I smiled at the memory of turning up to the restaurant in the bright blue Mini I bought her a month ago. I couldn’t stand the thought of her still catching public transport when she was followed everywhere she went.

‘This one doesn’t count as a gift though. It’s a good luck charm.’

She unwrapped the tissue paper and squealed, ‘Hermione’s time turner necklace! Nick!’

‘Do I get another shag for that?’ I kissed the back of her hand and then dotted kisses up along the length of her forearm.

‘Dream on.’ She laughed and slipped the pendant over her head.

She’d learned many new sayings in the last few months. Even her accent was getting fainter by the day. It made me happy that she was more comfortable with English, but I was also nostalgic for the girl I first met at Black Salt.

‘Are you sure you still want to come tomorrow?’ She pulled on a bright green fleecy jumper that had a freaky owl’s head knitted on it in white yarn. ‘I’m still not convinced it’s the right thing to do. What if you get into trouble with the club?’

I hadn’t told her about the phone call with Max Dawson or any of the tension at the club.

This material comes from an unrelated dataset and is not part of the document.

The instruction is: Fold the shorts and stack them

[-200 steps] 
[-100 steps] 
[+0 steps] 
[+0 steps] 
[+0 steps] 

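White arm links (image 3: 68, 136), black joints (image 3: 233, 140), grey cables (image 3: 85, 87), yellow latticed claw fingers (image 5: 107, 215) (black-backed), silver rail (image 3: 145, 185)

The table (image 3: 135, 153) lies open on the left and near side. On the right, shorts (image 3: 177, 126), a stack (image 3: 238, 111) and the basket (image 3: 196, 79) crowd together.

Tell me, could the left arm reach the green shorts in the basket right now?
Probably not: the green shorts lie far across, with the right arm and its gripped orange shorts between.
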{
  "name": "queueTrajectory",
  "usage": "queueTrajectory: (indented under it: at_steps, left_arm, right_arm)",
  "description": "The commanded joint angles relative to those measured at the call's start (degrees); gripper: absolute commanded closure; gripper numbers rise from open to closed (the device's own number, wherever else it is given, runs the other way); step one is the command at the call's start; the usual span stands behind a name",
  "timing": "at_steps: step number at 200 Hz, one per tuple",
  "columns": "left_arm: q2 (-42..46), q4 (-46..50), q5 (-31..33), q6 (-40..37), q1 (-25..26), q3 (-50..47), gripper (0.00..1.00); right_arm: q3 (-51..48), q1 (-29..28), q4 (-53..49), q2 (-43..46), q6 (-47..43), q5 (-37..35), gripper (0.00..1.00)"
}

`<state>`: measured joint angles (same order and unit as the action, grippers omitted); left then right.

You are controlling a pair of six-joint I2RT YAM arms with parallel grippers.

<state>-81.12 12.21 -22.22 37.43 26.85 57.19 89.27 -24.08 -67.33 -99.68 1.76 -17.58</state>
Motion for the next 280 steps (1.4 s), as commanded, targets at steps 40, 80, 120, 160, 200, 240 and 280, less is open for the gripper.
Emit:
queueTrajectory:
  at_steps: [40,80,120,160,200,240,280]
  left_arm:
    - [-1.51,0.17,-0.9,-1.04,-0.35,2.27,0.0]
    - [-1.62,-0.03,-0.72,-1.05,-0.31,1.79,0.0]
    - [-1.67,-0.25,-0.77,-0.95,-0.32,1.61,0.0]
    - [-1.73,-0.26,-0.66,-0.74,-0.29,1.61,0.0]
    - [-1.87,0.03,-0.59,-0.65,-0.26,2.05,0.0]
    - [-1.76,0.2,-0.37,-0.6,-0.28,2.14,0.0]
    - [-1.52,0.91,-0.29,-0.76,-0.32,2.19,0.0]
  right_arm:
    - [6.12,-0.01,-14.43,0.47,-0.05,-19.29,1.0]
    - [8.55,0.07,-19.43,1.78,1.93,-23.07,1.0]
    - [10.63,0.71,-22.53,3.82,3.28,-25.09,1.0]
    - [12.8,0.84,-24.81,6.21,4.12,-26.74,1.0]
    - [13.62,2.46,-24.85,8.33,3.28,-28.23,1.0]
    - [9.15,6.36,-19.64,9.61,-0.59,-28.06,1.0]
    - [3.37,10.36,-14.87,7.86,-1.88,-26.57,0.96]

‘For the millionth time, yes, I still want to come.’ I had a big drink of water. ‘You’ve spent hours and hours researching for your speech. I wouldn’t miss it for the world.’

‘But you have heard me give the speech. I’ve practised the whole thing in front of you three times.’

‘Doesn’t count.’

‘Hokay.’ She indulged my love of the word. ‘I hope that the club doesn’t find out you were there though. It probably won’t get covered by the media anyway.’

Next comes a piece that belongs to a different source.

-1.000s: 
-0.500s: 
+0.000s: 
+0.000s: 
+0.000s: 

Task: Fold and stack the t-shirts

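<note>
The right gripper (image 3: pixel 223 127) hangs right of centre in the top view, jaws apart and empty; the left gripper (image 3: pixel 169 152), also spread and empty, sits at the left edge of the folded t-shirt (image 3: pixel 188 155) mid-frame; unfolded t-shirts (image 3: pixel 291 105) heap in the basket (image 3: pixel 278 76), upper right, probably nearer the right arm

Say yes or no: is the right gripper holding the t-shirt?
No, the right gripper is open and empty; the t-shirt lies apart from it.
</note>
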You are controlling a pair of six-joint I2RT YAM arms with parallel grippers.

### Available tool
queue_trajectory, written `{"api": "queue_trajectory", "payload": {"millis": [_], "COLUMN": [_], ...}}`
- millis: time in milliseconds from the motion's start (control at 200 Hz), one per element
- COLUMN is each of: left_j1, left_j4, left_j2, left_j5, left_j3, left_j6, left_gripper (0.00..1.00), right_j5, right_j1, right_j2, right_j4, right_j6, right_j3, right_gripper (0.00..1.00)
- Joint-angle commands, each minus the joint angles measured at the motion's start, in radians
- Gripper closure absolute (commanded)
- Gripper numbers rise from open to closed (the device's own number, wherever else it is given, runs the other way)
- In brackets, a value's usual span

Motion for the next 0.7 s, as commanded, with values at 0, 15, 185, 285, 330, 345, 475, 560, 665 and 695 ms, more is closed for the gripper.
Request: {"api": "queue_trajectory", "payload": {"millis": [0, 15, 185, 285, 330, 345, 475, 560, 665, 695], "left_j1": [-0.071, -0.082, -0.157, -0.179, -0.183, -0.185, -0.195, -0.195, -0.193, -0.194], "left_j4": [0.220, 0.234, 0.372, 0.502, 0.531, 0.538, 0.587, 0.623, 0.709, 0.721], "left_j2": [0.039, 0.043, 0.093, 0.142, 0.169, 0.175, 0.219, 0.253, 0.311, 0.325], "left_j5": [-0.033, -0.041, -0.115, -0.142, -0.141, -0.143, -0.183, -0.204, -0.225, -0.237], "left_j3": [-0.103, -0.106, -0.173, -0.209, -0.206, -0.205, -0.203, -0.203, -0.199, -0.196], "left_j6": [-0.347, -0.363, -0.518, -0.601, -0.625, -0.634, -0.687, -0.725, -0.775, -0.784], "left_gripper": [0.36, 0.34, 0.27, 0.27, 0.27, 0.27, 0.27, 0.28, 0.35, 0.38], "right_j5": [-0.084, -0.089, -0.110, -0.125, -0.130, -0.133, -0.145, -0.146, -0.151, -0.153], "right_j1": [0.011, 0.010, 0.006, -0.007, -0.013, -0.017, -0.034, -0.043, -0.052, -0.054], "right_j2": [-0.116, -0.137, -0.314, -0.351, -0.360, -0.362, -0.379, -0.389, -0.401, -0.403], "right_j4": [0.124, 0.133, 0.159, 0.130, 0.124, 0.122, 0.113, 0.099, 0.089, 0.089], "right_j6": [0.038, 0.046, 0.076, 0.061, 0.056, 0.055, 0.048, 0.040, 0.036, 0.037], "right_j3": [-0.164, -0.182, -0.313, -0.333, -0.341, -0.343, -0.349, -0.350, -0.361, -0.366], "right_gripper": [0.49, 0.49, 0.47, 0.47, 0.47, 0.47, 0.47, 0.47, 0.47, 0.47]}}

‘And the forecast is for rain, so if any reporters were planning to come they’ll wuss out now and stay in their warm houses instead. So don’t worry about the club, just focus on being brilliant.’

‘Wuss out.’ Anna laughed. ‘I like this. Wuss out.’

After she left, Bluey jumped onto the couch that he wasn’t allowed on, resting his head on my legs.

‘It’s going to be a big day tomorrow, Blue.’ I sighed, and he sighed back.